C’est également l’avis de Jean-François Pérouse, qui pense que le Caucase Sud est maintenant intégré à un grand jeu turc, lié à des dynamiques internes, qui sont celles d'un pouvoir qui s'essouffle et qui recherche sa légitimité dans des opérations extérieures de puissance, qui le présentent comme se portant au secours de tous les opprimés de la Terre et notamment du monde musulman. 

Masqué, le président turc salue la foule. On fond, on aperçoit l'imposant édifice.

Cet été, le président turc Recep Tayyip Erdogan a décidé de reconvertir la basilique Sainte-Sophie d'Istanbul en mosquée, une décision qui a soulevé la controverse en Occident.

Photo : via reuters / Murat Cetinmuhurdar/PPO

Cette rhétorique que manipule avec beaucoup d'habileté le président Erdogan tente de faire de la Turquie une puissance émergente qui prend sa place dans le concert international et dans la cour des grands.
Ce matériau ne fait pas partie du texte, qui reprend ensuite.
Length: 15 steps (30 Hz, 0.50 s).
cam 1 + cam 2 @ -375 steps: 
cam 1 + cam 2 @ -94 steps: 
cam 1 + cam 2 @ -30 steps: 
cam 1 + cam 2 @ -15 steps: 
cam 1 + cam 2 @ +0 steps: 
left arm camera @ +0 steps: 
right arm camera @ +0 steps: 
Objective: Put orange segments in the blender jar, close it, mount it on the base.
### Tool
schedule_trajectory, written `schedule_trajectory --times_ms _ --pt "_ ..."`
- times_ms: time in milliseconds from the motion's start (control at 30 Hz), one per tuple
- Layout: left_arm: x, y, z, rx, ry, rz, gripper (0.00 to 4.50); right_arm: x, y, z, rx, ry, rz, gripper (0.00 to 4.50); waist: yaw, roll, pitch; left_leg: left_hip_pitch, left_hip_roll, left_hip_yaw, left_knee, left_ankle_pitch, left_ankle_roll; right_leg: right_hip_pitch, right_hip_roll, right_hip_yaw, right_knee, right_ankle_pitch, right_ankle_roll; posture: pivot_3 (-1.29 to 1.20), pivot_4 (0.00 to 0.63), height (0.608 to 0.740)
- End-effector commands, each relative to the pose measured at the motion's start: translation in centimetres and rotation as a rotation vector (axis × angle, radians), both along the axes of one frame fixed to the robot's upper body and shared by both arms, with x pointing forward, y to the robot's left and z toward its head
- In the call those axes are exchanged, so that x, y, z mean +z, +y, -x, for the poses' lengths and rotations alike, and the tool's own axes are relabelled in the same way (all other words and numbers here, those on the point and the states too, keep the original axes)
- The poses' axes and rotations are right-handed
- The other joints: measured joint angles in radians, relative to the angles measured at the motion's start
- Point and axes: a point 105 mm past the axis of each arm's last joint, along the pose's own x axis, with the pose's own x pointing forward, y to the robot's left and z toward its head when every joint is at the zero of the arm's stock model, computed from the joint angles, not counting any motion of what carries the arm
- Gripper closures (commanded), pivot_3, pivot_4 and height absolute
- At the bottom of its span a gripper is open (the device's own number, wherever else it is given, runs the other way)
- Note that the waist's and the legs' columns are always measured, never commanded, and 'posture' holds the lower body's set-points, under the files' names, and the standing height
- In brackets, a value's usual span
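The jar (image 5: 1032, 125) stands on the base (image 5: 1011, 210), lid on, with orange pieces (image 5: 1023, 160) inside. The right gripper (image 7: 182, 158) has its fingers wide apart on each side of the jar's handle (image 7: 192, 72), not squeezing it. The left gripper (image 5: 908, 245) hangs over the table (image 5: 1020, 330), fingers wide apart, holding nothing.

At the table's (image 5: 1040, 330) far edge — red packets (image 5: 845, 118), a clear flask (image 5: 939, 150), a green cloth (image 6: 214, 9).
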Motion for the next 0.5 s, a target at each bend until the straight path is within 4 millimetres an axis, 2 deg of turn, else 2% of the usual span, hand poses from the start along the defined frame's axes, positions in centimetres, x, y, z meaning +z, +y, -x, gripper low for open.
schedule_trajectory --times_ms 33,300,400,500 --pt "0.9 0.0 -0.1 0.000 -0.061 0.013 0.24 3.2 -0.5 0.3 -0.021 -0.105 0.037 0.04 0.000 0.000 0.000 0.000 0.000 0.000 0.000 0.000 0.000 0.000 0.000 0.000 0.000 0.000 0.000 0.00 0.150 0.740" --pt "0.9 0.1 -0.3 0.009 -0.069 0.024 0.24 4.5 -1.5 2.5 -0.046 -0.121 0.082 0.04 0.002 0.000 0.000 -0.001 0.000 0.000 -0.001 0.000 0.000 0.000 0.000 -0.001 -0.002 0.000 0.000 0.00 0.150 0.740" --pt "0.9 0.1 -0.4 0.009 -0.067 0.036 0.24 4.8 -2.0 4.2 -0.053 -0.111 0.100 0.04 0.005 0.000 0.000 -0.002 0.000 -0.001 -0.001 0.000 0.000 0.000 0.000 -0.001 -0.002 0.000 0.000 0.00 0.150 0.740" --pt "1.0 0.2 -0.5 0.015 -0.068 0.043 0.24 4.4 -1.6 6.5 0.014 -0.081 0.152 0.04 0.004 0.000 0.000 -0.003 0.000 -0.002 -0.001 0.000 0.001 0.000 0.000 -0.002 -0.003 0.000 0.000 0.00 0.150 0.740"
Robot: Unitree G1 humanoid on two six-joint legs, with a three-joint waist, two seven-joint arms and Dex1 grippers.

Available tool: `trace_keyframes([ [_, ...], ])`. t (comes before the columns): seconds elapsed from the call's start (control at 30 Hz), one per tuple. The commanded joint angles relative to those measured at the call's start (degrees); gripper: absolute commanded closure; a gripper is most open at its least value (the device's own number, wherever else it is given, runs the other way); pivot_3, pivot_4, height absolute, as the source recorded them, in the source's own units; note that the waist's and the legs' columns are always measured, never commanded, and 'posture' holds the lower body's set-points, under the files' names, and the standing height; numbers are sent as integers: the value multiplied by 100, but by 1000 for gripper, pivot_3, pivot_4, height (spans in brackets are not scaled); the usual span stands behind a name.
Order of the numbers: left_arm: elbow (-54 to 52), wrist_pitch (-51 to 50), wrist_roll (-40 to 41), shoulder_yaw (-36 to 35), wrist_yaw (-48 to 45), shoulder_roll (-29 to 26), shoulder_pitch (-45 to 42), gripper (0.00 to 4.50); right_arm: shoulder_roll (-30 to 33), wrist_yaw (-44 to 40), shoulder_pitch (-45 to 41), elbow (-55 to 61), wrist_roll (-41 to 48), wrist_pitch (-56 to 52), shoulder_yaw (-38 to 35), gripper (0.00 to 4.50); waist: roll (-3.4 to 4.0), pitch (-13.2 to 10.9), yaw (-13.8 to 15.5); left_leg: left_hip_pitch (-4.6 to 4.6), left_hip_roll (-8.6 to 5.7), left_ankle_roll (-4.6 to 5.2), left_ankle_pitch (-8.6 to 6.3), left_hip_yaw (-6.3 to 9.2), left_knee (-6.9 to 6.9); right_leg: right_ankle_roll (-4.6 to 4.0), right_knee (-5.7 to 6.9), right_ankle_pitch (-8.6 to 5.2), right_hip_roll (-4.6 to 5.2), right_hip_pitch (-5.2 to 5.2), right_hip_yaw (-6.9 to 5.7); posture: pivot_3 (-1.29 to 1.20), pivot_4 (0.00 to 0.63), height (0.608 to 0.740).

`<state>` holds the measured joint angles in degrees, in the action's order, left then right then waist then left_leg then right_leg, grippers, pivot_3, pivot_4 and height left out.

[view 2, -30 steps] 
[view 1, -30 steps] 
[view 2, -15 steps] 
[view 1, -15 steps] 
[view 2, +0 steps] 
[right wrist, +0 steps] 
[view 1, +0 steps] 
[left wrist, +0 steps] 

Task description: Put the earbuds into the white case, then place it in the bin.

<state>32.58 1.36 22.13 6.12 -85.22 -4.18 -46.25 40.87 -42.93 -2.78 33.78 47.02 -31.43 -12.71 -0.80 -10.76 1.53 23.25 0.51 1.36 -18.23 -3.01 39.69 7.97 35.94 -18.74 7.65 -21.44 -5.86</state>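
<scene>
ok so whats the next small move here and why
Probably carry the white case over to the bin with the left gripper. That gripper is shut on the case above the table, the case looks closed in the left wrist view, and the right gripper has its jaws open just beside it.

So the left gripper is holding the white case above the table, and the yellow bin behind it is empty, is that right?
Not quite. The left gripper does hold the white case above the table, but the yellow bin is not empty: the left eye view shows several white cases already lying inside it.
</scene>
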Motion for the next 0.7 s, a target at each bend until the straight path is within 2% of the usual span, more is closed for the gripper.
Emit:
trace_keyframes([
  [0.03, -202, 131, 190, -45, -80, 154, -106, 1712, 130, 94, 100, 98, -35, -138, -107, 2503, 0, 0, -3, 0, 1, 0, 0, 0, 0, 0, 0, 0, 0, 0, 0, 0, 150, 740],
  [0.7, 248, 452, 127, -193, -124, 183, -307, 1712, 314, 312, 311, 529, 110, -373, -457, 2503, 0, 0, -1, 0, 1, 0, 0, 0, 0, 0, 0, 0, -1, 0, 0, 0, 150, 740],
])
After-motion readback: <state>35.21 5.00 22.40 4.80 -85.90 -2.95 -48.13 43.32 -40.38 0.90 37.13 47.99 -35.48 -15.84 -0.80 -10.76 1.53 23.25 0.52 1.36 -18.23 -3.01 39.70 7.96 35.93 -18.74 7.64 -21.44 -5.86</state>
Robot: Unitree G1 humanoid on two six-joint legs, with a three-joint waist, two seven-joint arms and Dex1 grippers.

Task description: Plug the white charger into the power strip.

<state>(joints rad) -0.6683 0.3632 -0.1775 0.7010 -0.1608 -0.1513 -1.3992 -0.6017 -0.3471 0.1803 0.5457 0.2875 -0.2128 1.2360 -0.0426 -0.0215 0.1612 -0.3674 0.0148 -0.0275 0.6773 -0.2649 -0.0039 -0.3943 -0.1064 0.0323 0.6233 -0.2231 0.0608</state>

Une citation de :Jean-François Pérouse, chercheur associé à l'Institut français d'études anatoliennes à Istanbul.

La Turquie profite aussi en partie du vide laissé par les États-Unis, qui se sont presque entièrement retirés de la région, pense le chercheur. Il faut dire qu’Ankara est également prête à prendre des risques que les pays occidentaux ne prennent plus, en s'engageant militairement sur le terrain, que ce soit en Syrie ou en Libye.

Si Recep Tayip Erdogan veut continuer d’affirmer la souveraineté turque dans la région en vue d’améliorer ses chances pour l’élection présidentielle de 2023, la situation risque de demeurer instable encore longtemps.